We have grown into a world that speaks those things and we would be delusional to think that somehow we manage, of all the people in the world immersed in this language, it was our most special selves that didn’t get that language. That’s just silly. But what is true, is that if I wanted to speak a different language, I would have to study. I would have to meet other people who spoke that language. I would have to practice that language myself. I would have to take active efforts to speak a new language. And sometimes I would still totally default to French because it’s the language that I grew up in. That is the function of learning how to de-indoctrinate ourselves from body terrorism, and start speaking a radical self-love language in the areas of our lives. And we’re not bad because we used to speak French. We just grew up with that language.
For me, I say that the biggest judge of character is knowing that we speak a language that harms people and choosing never to learn a new language. You know, that is the tell of character to me. So those are the things I need, I think folks need to put in the car, if they’re trying to go to radical self-love land.

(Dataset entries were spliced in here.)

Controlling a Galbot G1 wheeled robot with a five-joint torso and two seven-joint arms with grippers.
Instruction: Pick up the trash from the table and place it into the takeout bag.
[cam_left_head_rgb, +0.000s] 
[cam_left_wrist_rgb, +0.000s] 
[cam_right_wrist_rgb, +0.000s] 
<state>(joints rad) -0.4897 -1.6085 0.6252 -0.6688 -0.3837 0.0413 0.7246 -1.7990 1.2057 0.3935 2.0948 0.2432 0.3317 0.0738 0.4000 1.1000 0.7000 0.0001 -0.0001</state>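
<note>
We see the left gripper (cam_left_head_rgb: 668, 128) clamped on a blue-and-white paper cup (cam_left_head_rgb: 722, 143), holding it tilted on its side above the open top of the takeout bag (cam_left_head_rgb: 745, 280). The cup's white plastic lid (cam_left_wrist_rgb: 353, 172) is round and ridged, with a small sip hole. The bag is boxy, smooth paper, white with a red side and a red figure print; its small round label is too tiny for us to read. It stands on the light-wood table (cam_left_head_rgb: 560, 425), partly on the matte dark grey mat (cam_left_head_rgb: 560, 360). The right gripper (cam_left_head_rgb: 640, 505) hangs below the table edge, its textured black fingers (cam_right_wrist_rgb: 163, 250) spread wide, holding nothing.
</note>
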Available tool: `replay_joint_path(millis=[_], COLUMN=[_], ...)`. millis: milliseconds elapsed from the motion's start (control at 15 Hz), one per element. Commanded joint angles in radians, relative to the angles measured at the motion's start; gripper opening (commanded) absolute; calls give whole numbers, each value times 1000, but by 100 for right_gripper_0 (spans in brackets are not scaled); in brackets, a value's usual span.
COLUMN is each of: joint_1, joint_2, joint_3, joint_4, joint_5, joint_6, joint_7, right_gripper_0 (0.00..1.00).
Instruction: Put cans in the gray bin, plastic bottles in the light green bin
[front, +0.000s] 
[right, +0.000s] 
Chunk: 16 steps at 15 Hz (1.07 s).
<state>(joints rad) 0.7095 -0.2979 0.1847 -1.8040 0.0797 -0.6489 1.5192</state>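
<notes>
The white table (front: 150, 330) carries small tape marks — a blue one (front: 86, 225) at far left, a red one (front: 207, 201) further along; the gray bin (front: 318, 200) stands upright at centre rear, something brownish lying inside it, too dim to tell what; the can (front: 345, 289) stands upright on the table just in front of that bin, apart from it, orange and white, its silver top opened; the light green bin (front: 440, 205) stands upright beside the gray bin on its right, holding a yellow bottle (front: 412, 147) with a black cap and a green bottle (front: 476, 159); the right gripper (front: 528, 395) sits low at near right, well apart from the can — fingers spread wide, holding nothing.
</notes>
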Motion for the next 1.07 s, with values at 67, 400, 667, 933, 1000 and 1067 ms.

Caitlin: Amazing. That’s such a helpful metaphor to think about how we learn to talk about our bodies. But, it sounds like in addition to good metaphors, we might also need traveling companions.

Sonya: Absolutely. So the, you know, in the back of the book, I include what I call 10 Tools for Radical Self-Love, which are really designed to be incredibly practical ways that we can start driving this car back towards ourselves. And number nine, I like to say that Tools 10 and Tools 9 are the most important tools in the book that you could do everything else and if you don’t do those two, you’re going to really really struggle. And Tool 9 is Be In Community. That we have to be building relationship. We don’t become fluent in a new language speaking it just to ourselves alone in our bedrooms. That’s not how fluency works. We’ve got to be immersing ourselves in as many surroundings that are speaking the language we want to learn, and so finding community that reflects the area’s you want to grow and reflects the areas that are already rich and vibrant in your life, is such an essential, essential part of a returning to a radical self-love practice.

Caitlin: So then that’s Tool 9. What’s Tool 10?

Sonya: Tool 10. Tool 10 is the most important tool in the book. And if you do this one and you don’t do the other ones, you’ll still really really really be on your way. And Tool 10 is give yourself some grace. I like to say, I like to remind people when I, when I’m doing talks that I run an entire organization whose only focus is radical self-love.

It’s all we do, it’s all we talk about and there are days when I don’t feel like I love myself or love my body. And my assignment on the days that Sonya doesn’t love this body, is to love the Sonya the doesn’t love her body, until Sonya feels like loving her body again. That’s it. I love you Sonya who doesn’t feel divine and worthy today.

I love you Sonya who, you know, has a weird pimple growing out of the side of your face. I love you Sonya whose depression feels like it’s throwing you underneath the, you know, underneath the hooves of 10 million horses. I love you. And I keep loving that Sonya until that Sonya starts to feel that love again and can embody it for herself.

And as long as we can be in that practice, remind ourselves that that’s available to us, loving the imperfect parts of ourselves, loving the parts of the don’t feel very lovable, it’s a place to always kind of return. That is, that’s the key. That’s the, the core piece of radical self-love.

Caitlin: So there are two things I like to ask all of my guests before we scram out of here. And this is the first one. If there were one central idea about radical self-love that you’d like to leave everyone listening today with, what would it be?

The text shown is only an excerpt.